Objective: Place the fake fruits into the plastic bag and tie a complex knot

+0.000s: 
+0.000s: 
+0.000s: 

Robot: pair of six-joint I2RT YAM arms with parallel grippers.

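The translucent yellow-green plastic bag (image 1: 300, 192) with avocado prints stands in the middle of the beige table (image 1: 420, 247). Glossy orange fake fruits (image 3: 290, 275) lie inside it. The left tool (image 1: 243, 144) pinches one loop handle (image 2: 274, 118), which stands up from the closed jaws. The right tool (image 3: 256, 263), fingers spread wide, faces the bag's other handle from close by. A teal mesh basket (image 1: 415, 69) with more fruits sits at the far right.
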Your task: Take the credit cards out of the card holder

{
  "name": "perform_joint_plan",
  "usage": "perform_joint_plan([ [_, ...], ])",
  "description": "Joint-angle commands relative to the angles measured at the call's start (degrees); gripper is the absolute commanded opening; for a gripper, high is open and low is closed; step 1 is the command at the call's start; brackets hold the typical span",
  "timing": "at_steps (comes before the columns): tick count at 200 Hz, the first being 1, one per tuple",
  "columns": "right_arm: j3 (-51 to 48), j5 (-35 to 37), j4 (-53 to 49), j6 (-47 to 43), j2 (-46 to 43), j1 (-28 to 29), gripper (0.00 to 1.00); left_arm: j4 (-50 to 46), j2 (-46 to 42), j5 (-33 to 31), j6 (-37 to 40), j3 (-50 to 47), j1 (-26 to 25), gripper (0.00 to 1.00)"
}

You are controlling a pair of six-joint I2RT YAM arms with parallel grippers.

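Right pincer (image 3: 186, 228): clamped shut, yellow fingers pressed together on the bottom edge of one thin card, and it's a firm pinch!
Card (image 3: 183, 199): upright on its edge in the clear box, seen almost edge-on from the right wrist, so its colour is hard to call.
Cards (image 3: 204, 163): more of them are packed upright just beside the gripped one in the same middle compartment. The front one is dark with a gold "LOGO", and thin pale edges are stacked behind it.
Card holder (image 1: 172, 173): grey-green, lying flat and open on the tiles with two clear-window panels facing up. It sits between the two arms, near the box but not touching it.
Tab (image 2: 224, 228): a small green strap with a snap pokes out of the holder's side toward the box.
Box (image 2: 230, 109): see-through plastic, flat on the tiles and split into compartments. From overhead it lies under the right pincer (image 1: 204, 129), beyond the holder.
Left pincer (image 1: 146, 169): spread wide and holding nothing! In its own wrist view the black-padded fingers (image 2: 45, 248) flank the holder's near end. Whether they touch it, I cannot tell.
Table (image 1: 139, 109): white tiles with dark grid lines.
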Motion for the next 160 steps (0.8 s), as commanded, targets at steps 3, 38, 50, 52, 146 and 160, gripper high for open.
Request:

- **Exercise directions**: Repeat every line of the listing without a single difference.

- **Reply to the task**:
Objective: Place the fake fruits into the plastic bag and tie a complex knot

+0.000s: 
+0.000s: 
+0.000s: 

Robot: pair of six-joint I2RT YAM arms with parallel grippers.

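The translucent yellow-green plastic bag (image 1: 300, 192) with avocado prints stands in the middle of the beige table (image 1: 420, 247). Glossy orange fake fruits (image 3: 290, 275) lie inside it. The left tool (image 1: 243, 144) pinches one loop handle (image 2: 274, 118), which stands up from the closed jaws. The right tool (image 3: 256, 263), fingers spread wide, faces the bag's other handle from close by. A teal mesh basket (image 1: 415, 69) with more fruits sits at the far right.
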Your task: Take the credit cards out of the card holder

{
  "name": "perform_joint_plan",
  "usage": "perform_joint_plan([ [_, ...], ])",
  "description": "Joint-angle commands relative to the angles measured at the call's start (degrees); gripper is the absolute commanded opening; for a gripper, high is open and low is closed; step 1 is the command at the call's start; brackets hold the typical span",
  "timing": "at_steps (comes before the columns): tick count at 200 Hz, the first being 1, one per tuple",
  "columns": "right_arm: j3 (-51 to 48), j5 (-35 to 37), j4 (-53 to 49), j6 (-47 to 43), j2 (-46 to 43), j1 (-28 to 29), gripper (0.00 to 1.00); left_arm: j4 (-50 to 46), j2 (-46 to 42), j5 (-33 to 31), j6 (-37 to 40), j3 (-50 to 47), j1 (-26 to 25), gripper (0.00 to 1.00)"
}

You are controlling a pair of six-joint I2RT YAM arms with parallel grippers.

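Right pincer (image 3: 186, 228): clamped shut, yellow fingers pressed together on the bottom edge of one thin card, and it's a firm pinch!
Card (image 3: 183, 199): upright on its edge in the clear box, seen almost edge-on from the right wrist, so its colour is hard to call.
Cards (image 3: 204, 163): more of them are packed upright just beside the gripped one in the same middle compartment. The front one is dark with a gold "LOGO", and thin pale edges are stacked behind it.
Card holder (image 1: 172, 173): grey-green, lying flat and open on the tiles with two clear-window panels facing up. It sits between the two arms, near the box but not touching it.
Tab (image 2: 224, 228): a small green strap with a snap pokes out of the holder's side toward the box.
Box (image 2: 230, 109): see-through plastic, flat on the tiles and split into compartments. From overhead it lies under the right pincer (image 1: 204, 129), beyond the holder.
Left pincer (image 1: 146, 169): spread wide and holding nothing! In its own wrist view the black-padded fingers (image 2: 45, 248) flank the holder's near end. Whether they touch it, I cannot tell.
Table (image 1: 139, 109): white tiles with dark grid lines.
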Motion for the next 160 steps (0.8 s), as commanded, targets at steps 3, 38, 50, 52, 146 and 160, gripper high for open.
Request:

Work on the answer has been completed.